__TASK PROMPT__: Go through the lines below. Copy those with "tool".

__RECORDED INFORMATION__:
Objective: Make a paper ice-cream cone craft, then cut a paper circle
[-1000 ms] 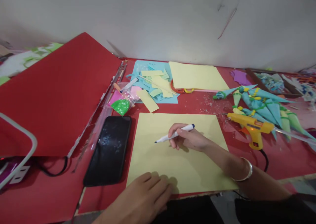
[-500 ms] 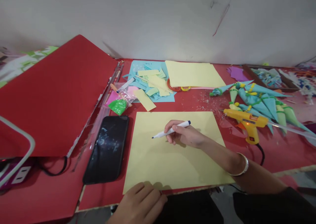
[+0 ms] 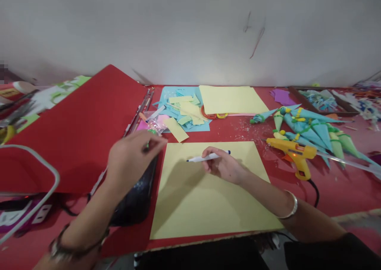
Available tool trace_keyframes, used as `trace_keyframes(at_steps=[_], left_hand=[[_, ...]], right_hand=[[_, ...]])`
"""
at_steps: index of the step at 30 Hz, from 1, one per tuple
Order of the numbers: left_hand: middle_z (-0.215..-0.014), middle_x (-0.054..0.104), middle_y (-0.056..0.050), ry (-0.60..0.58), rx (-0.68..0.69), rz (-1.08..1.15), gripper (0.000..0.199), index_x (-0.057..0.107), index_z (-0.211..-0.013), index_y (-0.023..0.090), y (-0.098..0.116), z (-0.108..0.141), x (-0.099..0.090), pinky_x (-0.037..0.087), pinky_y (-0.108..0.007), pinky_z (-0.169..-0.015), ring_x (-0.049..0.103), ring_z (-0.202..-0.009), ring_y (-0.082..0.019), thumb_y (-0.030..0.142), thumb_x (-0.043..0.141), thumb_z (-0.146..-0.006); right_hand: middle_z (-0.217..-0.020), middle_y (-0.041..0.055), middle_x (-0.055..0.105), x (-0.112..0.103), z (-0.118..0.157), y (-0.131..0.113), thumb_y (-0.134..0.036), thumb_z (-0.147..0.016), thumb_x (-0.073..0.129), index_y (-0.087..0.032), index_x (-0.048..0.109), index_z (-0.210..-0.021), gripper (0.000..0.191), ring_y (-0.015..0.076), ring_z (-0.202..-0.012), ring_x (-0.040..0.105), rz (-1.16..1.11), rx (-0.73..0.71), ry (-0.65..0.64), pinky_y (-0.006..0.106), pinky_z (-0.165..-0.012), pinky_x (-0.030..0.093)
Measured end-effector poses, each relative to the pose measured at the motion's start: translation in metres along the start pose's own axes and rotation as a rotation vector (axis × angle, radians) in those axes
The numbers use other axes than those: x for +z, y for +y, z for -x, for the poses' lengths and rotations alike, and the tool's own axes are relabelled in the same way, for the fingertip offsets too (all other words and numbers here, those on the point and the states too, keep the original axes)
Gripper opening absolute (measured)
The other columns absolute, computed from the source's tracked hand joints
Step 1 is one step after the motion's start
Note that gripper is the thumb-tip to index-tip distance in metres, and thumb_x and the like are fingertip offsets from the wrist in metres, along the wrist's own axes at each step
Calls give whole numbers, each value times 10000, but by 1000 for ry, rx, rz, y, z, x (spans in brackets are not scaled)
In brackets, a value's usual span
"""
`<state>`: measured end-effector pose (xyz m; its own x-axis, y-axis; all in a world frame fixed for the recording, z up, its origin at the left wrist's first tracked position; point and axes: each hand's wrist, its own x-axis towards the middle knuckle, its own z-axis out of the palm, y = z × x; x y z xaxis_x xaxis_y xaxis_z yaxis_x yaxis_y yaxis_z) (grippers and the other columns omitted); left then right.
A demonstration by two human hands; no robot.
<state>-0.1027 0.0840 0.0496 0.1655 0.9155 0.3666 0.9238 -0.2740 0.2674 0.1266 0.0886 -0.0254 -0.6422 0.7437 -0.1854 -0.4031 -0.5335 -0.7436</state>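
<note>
My right hand (image 3: 220,164) holds a white marker (image 3: 211,156) with a dark blue tip and end. The marker's tip points left, over a sheet of pale yellow paper (image 3: 214,206) on the red tabletop. Raised above the black phone (image 3: 135,204), my left hand (image 3: 133,157) has its fingers bent, with thumb and fingertips close together at the sheet's upper left corner. Nothing shows between them. That hand and forearm cover much of the phone and part of a small plastic bag (image 3: 156,127).
A yellow glue gun (image 3: 293,153) lies right of the sheet, beside blue and green paper cones (image 3: 312,133). Behind are paper scraps (image 3: 184,111), more yellow sheets (image 3: 232,99) and a tray (image 3: 342,109). A large red board (image 3: 89,131) leans at left, near a white curved tube (image 3: 44,162).
My left hand has risen from the sheet's lower left edge to above the phone. My right hand keeps hold of the marker over the sheet. The view has tilted slightly upward.
</note>
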Motion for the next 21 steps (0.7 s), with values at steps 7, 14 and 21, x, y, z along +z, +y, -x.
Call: trace_keyframes(at_steps=[7,14,21], left_hand=[[-628,647,-9,-99,-279,0,286,639,-898,218,-15,-74,31,336,-240,-515,587,-599,-167,349,394,-834],[-663,615,-15,-137,-164,-69,261,586,-772,200,-23,-49,22,317,-243,-493,553,-612,-166,427,460,-793],[-816,609,-54,-495,149,-108,299,613,-896,190,-10,6,17,407,-285,-605,575,-725,-186,331,350,-872]], right_hand=[[-636,19,641,5,-2,-2,-498,-785,483,-175,579,-760,338,115,-594,565,-58,-22,33,250,-626,417],[-615,12,624,6,-1,-4,-495,-809,449,-165,594,-758,364,106,-576,557,-59,15,40,251,-623,419],[-515,-6,569,0,-2,-1,-504,-775,448,-150,615,-677,403,75,-477,493,116,-96,260,195,-478,378]])
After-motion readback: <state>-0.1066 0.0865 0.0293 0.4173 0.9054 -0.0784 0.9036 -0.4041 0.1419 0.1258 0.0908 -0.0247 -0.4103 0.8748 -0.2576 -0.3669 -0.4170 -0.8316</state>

__TASK RESPONSE__:
Available tool trace_keyframes, used as `trace_keyframes(at_steps=[_], left_hand=[[_, ...]], right_hand=[[_, ...]])`
The numbers use other axes than those: x for +z, y for +y, z for -x, for the poses' lengths and rotations alike, and the tool's own axes are relabelled in the same way, for the fingertip offsets too (all other words and numbers here, those on the point and the states too, keep the original axes)

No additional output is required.